Web Hosting and Hacker Attacks
The term web-hosting means the storage of a website on a server's hard drive. A website is basically a folder which contains various files and subfolders. By copying it to a Web Server, we are actually making it available to everyone on the Internet. All it takes to retrieve the contents of this folder, is a browser that will take various files and will combine them into a human-readable web page.
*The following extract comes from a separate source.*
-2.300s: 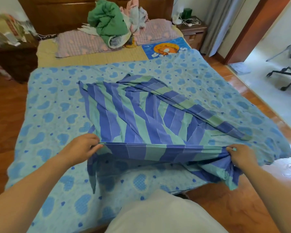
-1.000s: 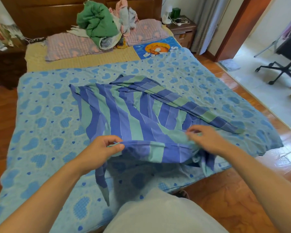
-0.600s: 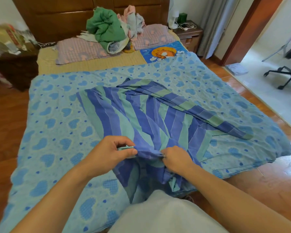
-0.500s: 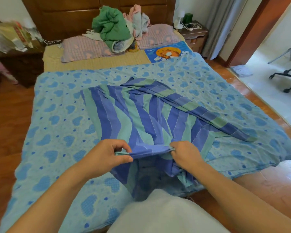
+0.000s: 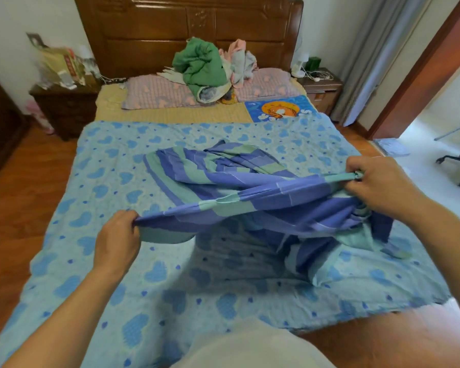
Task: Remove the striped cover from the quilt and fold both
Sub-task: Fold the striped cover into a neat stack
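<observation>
The left hand [image 5: 117,239] pinches the near-left end of the striped cover [image 5: 223,181], thumb and curled fingers closed on the hem, and holds it lifted just above the quilt [image 5: 112,166]. From this grip the hem runs as one taut line to the right and slightly away, rising as it goes; this line is the long axis of the held edge and the relation on which the next fold depends. Beyond the hem, the rest of the cover lies loosely bunched on the middle of the quilt, its far edge toward the headboard [image 5: 186,30]. Below the hem, slack cloth hangs and piles on the quilt at near right. The right hand [image 5: 380,181] pinches the other end of the hem, fingers curled tight round a gathered corner, higher and farther from the body than the left hand. The two hands are well apart, so the edge is stretched. The cover appears fully off the quilt, which lies spread flat over most of the bed with its near edge at the person's body. The likely next move is to bring the two ends together or to lay the hem down square; the left hand is the nearer to the body. Open quilt surface lies left and ahead. The bed edge and floor [image 5: 383,349] lie close at right, where hanging cloth could slip off.
</observation>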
A server consists of the hardware, which is quite similar to the hardware of a Personal Computer, the Operating System -which is the piece of software that manages computer's resources and facilitates it's communication with the "outside world", the Services -which determine and regulate all the individual tasks that the server is carrying out, and some other programs such as antivirus, firewall etc.
Although web hosting at first might sound as a simple and easy task, turns out that not only is not, but also carries a lot of complexity and requires the skills of a specialist called "Systems Administrator". That is of course if we don't want to turn our Server into a playground for hackers!
The Systems Administrator (or SysAdmin), will not only choose the correct software bundle (operating system, services and programs), but occasionally might also suggest hardware modifications that he/she thinks are necessary for the smooth operation of the server.
Once the server is ready, the proper software is installed, and passed all the security audits, it goes directly into production. If it's a "Web Server" we create the users and upload the websites that it will host. Once a website is online, it exposes the IP address of it's hosting server, and a non-stop series of hacker attacks begins. Hackers usually employ mass attack programs (also known as bots) to locate a server with a certain voulnerability, and then proceed to hacking that machine. Among their goal usually is to "deface" the hosted websites, or to steal information from their database.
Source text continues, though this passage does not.